The following are usually used as chemicals. SPM (H ₂ SO ₄ / H ₂ O ₂ / pure water mixture) is used to remove the resist and organic matter. Further, HPM (a mixed solution of HCl / H ₂ O ₂ / pure water) is used for removing the metal. Further, APM (mixture of NH ₄ OH / H ₂ O ₂ / pure water) is used for removing particles. Further, HF or BHF (HF / NH ₄ F mixed solution) is used for removing the natural oxide film.

  Next, the substrate 1 is transferred from the processing tank 2 to the processing tank 3 or the water washing tank, and the water washing process is performed using pure water in the processing tank 3 or the water washing tank (not shown). As a result, the resist, organic matter, metal, particles, and other contaminants removed from the surface of the substrate 1 by the chemical treatment and the natural oxide film dissolved and ionized are washed away together with the residual chemical solution on the surface of the substrate 1. It is.

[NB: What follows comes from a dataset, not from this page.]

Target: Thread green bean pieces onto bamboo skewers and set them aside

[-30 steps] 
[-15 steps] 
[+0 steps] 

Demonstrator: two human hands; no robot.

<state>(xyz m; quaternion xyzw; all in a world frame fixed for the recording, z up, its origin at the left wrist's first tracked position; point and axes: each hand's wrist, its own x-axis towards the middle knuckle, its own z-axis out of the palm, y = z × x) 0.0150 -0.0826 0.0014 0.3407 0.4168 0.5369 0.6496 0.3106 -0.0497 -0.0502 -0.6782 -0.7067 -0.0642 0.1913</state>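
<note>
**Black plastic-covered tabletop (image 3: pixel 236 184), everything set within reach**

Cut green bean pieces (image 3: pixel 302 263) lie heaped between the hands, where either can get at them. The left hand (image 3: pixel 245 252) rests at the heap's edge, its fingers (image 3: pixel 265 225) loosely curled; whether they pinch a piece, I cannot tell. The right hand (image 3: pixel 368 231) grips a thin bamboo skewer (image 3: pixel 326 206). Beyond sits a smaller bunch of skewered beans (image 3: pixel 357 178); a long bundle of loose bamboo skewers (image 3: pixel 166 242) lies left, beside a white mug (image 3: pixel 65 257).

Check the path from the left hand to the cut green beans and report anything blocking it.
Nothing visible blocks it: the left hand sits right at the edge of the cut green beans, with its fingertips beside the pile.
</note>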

  Next, ultrasonic cleaning is performed in the treatment tank 3. Thereby, residual particles on the surface of the substrate 1 are removed. At this time, the treatment solution (mainly pure water) is cooled by the pure water cooling unit 9 to a temperature lower than 18 ° C., preferably 10 ° C. or lower. According to this, since ultrasonic cleaning is performed in a processing solution at a low temperature, particles on the surface of the substrate 1 can be removed while suppressing the occurrence of damage to the fine pattern formed on the surface of the substrate 1. Can do.

  As described above, the combination of the chemical treatment using a chemical solution at room temperature or higher and the ultrasonic treatment in a low temperature treatment solution can improve the particle removal ability as compared with cleaning in which only ultrasonic treatment is performed. It becomes possible. In particular, when APM (a mixed solution of ammonia / hydrogen peroxide solution / pure water) is used as a chemical solution, a state where particles are lifted off by etching the surface of the substrate 1 with a small amount in advance using APM. Thus, since the physical force resulting from the ultrasonic waves acts on the particles, the particle removal capability is dramatically improved.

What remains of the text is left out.